◆ **Work item**: Begin at the line containing "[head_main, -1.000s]" in the data below and go on through the line containing "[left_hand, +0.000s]", repeating each line exactly; include both ends and no other line.

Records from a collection
++++++++
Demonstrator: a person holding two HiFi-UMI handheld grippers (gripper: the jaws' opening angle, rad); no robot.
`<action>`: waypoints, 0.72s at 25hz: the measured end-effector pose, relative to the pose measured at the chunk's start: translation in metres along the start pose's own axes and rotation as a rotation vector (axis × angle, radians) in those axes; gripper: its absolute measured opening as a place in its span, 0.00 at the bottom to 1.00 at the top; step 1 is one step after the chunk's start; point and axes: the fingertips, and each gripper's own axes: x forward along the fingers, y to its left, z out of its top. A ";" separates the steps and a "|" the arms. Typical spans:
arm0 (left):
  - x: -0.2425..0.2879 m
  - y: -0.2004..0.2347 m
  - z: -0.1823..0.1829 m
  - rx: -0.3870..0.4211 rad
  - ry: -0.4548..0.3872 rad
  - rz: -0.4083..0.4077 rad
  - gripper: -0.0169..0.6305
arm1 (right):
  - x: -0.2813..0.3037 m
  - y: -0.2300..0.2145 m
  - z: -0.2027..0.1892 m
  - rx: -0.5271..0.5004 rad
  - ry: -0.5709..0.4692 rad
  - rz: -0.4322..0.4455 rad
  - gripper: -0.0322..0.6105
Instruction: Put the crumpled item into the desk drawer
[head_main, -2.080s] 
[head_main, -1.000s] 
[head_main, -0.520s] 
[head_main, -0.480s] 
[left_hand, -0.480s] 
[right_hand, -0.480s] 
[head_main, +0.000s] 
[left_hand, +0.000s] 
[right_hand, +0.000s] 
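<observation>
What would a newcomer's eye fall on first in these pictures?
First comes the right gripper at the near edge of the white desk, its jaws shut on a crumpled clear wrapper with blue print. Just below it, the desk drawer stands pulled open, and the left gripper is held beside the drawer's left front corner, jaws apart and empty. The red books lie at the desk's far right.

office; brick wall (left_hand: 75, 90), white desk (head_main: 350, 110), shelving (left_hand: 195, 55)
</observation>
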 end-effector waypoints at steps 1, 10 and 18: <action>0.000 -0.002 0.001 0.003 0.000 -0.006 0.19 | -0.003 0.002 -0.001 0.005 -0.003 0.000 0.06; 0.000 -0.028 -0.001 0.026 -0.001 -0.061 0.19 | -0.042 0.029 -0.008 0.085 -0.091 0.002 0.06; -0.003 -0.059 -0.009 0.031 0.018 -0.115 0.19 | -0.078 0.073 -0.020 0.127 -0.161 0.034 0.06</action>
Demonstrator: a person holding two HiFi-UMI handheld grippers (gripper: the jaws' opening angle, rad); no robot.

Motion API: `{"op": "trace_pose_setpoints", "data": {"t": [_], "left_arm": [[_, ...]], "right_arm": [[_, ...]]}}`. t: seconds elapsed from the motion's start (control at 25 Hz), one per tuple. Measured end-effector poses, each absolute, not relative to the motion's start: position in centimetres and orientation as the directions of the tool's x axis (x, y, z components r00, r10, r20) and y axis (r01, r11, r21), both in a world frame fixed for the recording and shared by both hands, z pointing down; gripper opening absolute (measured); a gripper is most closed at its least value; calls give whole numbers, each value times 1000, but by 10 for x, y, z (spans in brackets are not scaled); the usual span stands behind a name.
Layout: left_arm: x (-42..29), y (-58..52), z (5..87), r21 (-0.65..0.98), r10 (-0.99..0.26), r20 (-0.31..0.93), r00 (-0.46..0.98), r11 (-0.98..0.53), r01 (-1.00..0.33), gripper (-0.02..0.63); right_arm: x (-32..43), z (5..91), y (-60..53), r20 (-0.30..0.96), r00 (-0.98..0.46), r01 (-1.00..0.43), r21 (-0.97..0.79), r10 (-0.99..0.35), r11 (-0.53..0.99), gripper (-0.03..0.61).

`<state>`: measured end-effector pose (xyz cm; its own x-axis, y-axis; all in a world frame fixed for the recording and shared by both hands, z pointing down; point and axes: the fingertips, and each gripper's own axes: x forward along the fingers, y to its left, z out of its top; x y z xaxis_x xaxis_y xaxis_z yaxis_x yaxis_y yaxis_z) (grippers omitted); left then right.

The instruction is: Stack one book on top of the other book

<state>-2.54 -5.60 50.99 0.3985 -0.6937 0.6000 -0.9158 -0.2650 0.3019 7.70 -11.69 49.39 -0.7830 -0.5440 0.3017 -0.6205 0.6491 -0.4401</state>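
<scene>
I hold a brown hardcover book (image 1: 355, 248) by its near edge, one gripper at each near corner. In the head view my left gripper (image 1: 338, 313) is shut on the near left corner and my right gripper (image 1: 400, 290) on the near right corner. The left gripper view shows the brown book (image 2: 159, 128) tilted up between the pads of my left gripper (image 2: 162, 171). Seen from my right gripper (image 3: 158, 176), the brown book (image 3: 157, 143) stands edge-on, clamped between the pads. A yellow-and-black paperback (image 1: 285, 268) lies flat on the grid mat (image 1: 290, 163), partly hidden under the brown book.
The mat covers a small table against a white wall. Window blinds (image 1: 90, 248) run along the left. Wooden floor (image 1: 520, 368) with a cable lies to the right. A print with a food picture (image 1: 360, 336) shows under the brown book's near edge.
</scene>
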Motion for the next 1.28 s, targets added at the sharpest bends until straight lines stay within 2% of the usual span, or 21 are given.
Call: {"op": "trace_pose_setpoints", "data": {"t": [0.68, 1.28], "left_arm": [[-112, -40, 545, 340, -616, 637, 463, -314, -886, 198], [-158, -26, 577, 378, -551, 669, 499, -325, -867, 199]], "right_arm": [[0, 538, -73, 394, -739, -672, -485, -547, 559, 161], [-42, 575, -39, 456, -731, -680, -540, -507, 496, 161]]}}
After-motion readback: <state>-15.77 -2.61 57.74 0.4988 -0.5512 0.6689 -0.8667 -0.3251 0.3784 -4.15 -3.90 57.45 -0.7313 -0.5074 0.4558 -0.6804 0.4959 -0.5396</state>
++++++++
◆ **Answer for this exercise**:
[head_main, -1.000s] 
[head_main, -0.520s] 
[head_main, -0.480s] 
[left_hand, -0.480s] 
[right_hand, -0.480s] 
[head_main, +0.000s] 
[left_hand, +0.000s] 

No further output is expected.